TASK PROMPT: Give the lines below again exactly, starting with the line that holds "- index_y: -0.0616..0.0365" and going on through the line that holds "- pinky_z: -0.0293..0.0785".

GIVEN MATERIAL:
▽

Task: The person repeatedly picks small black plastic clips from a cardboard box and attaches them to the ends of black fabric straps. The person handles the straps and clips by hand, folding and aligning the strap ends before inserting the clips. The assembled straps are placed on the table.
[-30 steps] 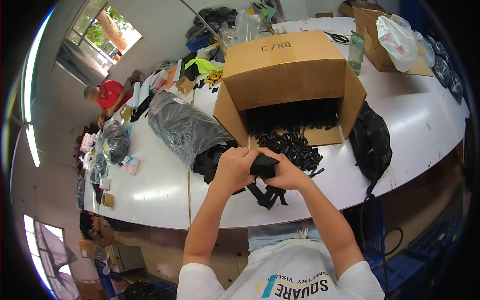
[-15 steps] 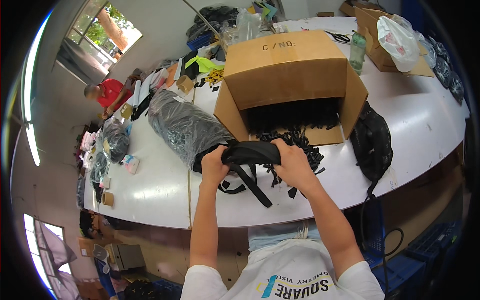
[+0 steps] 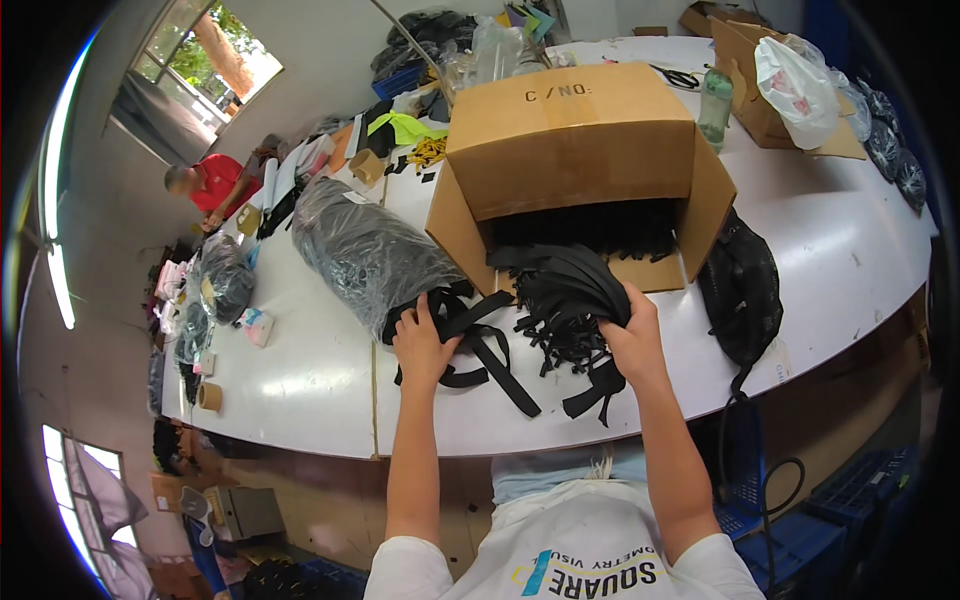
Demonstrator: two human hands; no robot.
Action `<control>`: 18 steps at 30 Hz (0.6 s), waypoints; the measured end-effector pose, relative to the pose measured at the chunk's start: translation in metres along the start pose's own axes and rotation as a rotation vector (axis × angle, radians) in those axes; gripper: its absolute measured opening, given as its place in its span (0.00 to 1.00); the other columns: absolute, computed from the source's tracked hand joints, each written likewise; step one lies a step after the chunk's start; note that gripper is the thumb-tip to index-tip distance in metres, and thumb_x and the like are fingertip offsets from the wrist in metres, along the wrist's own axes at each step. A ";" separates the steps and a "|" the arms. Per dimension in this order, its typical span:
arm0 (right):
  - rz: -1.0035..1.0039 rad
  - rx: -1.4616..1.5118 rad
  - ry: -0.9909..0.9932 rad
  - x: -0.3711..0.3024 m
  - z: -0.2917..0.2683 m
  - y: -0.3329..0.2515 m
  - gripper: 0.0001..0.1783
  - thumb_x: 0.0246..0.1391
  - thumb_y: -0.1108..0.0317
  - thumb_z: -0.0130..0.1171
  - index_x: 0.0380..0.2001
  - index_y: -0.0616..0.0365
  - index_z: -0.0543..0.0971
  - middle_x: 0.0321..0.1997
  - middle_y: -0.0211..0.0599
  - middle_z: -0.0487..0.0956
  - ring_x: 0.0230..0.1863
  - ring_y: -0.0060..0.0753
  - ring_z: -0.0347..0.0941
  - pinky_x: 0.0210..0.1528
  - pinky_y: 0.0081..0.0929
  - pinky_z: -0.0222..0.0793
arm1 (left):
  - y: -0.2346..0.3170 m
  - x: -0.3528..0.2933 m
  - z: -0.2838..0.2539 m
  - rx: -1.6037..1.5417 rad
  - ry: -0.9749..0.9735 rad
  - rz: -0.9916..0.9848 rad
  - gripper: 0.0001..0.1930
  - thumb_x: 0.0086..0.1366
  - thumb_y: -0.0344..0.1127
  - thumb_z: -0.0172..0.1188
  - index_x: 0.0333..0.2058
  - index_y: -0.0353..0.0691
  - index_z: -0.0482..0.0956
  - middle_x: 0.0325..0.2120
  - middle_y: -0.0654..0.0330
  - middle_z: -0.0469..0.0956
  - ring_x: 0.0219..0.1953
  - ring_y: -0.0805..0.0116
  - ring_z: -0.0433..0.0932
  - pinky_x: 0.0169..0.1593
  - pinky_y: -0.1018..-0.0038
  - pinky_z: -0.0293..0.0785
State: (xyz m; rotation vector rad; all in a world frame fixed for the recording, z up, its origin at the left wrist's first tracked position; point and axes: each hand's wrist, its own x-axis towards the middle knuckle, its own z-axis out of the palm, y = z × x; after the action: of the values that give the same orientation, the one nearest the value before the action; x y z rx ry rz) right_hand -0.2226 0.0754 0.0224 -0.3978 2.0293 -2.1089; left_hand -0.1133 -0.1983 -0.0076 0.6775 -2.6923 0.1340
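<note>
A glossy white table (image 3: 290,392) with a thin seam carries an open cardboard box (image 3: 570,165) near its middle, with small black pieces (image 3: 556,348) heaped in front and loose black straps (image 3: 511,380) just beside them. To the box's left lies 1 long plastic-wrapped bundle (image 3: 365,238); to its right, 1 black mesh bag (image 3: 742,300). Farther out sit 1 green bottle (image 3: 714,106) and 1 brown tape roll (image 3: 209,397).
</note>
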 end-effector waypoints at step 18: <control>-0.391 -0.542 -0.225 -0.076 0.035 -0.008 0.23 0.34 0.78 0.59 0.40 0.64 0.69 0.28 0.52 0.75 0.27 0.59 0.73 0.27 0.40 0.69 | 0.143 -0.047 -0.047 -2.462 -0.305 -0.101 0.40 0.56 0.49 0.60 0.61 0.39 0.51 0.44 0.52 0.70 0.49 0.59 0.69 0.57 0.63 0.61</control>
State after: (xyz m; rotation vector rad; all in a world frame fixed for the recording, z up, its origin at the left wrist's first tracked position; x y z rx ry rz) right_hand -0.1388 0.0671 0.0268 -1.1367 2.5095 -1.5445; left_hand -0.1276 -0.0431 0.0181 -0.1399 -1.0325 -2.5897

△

SOLVED PROBLEM:
  - index_y: -0.0616..0.0365
  - index_z: -0.0543..0.0971
  - middle_x: 0.0321..0.1997
  - middle_y: -0.0211..0.0599
  - middle_z: -0.0487..0.0956
  - ring_x: 0.0230..0.1863
  - ring_y: -0.0060..0.0753
  - ring_z: -0.0347..0.0941
  - pinky_x: 0.0210..0.1528
  - pinky_y: 0.0081..0.0929
  - pinky_z: -0.0222..0.0793
arm1 (left):
  - y: -0.2346..0.3170 m
  - x: -0.3528..0.2933 m
  - z: -0.2838..0.2539 m
  - rx: -1.6037..1.5417 rad
  - ry: -0.9749..0.9735 rad
  - rz: -0.9916..0.9848 rad
  - gripper: 0.0001..0.1930
  - thumb_x: 0.0086..0.1366
  - thumb_y: -0.0344..0.1127
  - thumb_z: -0.0172..0.1188
  - index_x: 0.0333..0.2058
  - index_y: -0.0353..0.0691
  - index_z: -0.0482..0.0956
  - middle_x: 0.0325..0.2120
  - middle_y: -0.0654..0.0330
  - middle_z: -0.0469..0.0956
  - ring_x: 0.0219..0.1953
  - ring_y: -0.0805..0.0116
  - ring_z: -0.0433..0.0932
  - pinky_x: 0.0169..0.1593
  - pinky_y: -0.1018..-0.0038
  - pinky_z: -0.0293..0.0785

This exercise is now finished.